Depois do incidente, todos do grêmio da serpente sequer dirigiram uma palavra para mim. Todos se afastavam como eu tivesse uma doença contagiosa. Talvez o conceito do perdão absoluto seja um assunto assustador para aqueles indivíduos.

Eu mesma não entendia o que aconteceu comigo. Tudo que entendia era escravidão, ódio e vergonha. Estava como eles, deliciando com as minhas paixões e lutando por minha liberdade.

Então descobri outra coisa...

Tudo que fazemos é em vão. É vaidade. Só isso. Um orgulho idiota que se acaba quando morremos. Outros vão usar o criamos e rir aqueles que querem mudar realmente o mundo. E outra geração vai rir novamente dos nossos esforços daqueles que lutam para tornar o nosso mundo melhor.

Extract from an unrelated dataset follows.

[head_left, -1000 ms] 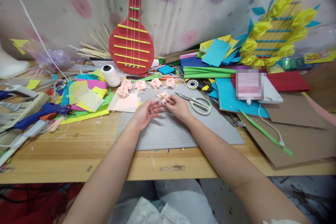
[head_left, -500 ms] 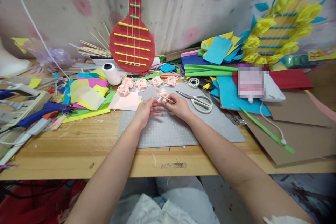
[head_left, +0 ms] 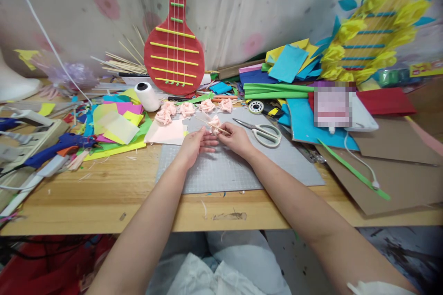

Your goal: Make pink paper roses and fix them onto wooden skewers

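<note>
Both my hands meet over the grey cutting mat point(head_left: 242, 170). My right hand point(head_left: 235, 138) pinches a thin wooden stick point(head_left: 207, 122) with a small pink paper flower point(head_left: 215, 123) wrapped on it. My left hand point(head_left: 194, 145) has its fingers curled against the flower and the stick from the left. Several finished pink paper flowers point(head_left: 187, 109) lie in a row just beyond, by a pink paper sheet point(head_left: 166, 133).
Scissors point(head_left: 263, 132) lie on the mat right of my hands. A white thread spool point(head_left: 147, 97), a red paper guitar point(head_left: 174, 60), a blue glue gun point(head_left: 51, 150), stacks of coloured paper point(head_left: 114, 126) and brown cardboard point(head_left: 398, 179) crowd the wooden table point(head_left: 104, 198).
My left hand has closed in from open fingers onto the flower and stick. The view has drifted slightly; the right hand keeps its grip.
</note>
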The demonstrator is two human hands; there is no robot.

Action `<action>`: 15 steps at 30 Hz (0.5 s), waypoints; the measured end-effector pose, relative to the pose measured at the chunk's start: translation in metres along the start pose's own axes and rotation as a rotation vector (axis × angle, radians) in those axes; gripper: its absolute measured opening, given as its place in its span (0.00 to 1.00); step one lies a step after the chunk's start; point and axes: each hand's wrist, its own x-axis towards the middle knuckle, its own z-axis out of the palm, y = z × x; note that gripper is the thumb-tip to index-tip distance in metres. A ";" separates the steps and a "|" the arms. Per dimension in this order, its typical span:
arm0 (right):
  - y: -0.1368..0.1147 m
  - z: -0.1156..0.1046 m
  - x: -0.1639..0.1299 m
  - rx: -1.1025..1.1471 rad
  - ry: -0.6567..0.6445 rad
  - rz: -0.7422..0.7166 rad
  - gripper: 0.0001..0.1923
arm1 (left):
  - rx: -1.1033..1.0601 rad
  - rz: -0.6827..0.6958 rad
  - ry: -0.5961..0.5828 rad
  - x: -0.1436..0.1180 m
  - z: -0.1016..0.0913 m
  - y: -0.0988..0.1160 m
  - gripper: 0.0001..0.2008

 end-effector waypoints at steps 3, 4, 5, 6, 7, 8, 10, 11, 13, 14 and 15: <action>0.000 0.000 0.000 -0.005 -0.002 -0.006 0.10 | 0.020 0.019 0.009 0.001 0.000 0.001 0.14; 0.000 0.000 0.000 -0.011 0.000 -0.010 0.11 | 0.036 0.025 0.013 0.001 -0.001 0.002 0.14; 0.000 0.000 0.000 -0.020 0.002 -0.013 0.11 | 0.054 0.033 0.022 0.002 -0.001 0.003 0.13; 0.000 0.000 0.000 -0.030 0.003 -0.017 0.11 | 0.072 0.042 0.033 0.002 -0.001 0.004 0.13; 0.000 0.000 0.001 -0.040 0.004 -0.019 0.11 | 0.087 0.048 0.045 0.003 -0.001 0.005 0.12; -0.001 0.001 0.001 -0.050 0.006 -0.020 0.11 | 0.096 0.052 0.056 0.003 -0.001 0.006 0.12; -0.001 0.001 0.002 -0.066 0.010 -0.021 0.11 | 0.095 0.047 0.058 0.004 -0.002 0.008 0.12; -0.001 0.002 0.002 -0.072 0.016 -0.019 0.10 | 0.087 0.038 0.053 0.004 -0.002 0.008 0.12; 0.000 0.002 0.003 -0.082 0.031 -0.011 0.11 | 0.067 0.031 0.050 0.006 -0.003 0.009 0.13; 0.000 0.003 0.003 -0.083 0.039 -0.006 0.11 | 0.057 0.041 0.060 0.007 -0.003 0.010 0.13; 0.001 0.003 0.004 -0.081 0.047 -0.002 0.11 | 0.051 0.059 0.080 0.008 -0.002 0.010 0.12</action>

Para que lutar? Para que criar? Para que outros usem e tripudiem daquilo que criamos com tanto esforço e esmero? O que adianta criar se o mundo defeca para os nossos sonhos? E quando lutamos, temos que “vender as nossas almas” para dar para aqueles que realmente não merecem a alegria de estarem no controle e dar as cartas.

Então percebi que faço parte de algo muito maior.

Sou um ser de Luz. Não é que o que os outros acham que seja “Luz” ou “Bem”, mas sim uma honestidade sincera. Diante você mesmo. Não com Deuses ou entidades que queremos nos mostrar, mas para si. O que realmente importa.

Se valeu a pena viver...

Essa Luz que descobri. A grandiosidade da Criação. Somos nada. Então, para que vaidades? Para que se mostrar para outros idiotas que sou especial? Isso não vale nada! Não vale a pena! O que importa é o que aprendemos para leváramos para outras existências e amar a todos acima de tudo. Mesmo que sinta raiva às vezes e deseje socá-los. Mas se percebe que não vale o esforço.

Tudo passa...

Por isso, naquela manhã resolvi enfrentar o meu maior inimigo.

O meu desapego ao mundo não está pronto, mas tenho coisas a fazer contra o meu maior inimigo. Aquele que me escravizou e fez que ainda tivesse sentimentos ruins. Aquele que quer me jogar no lodo do ódio e da inveja.

Vou enfrentar o Gorila God...

Quando chego ao seu laboratório, o grande macaco estava com o seu jaleco branco e com uma mesa com duas cadeiras. Estava posta um grande café da manhã com todo tipo de quitutes que tanto aprecio.

Para a minha surpresa o Gorila diz uma citação que nunca esperaria que saísse dos lábios profanos dele.

– “Vós sois a Luz do Mundo. Não se pode esconder uma cidade situada numa montanha, nem se acende uma Luz para colocá-la debaixo do alqueire, mas sim para colocá-la sobre o candeeiro, a fim de que brilhe a todos os que estão em casa.”*– cita o grande macaco.

(*Nota do Autor: Mateus, Capitulo 5; Vers: 14-15)

– O que é isso? – pergunto achando bonito a citação.

– É uma citação que é bem conhecida de onde eu vim. – e sorri. Gostaria de se sentar? Já que quer me enfrentar... Podemos fazer isso alimentados, não acha?

Eu aceito o convite e sento-me. Logo pego o queijo e espero as palavras do meu inimigo.

– Seja bem-vinda ao mundo do Insight, senhorita Parkers.... – diz ele de uma forma simpática.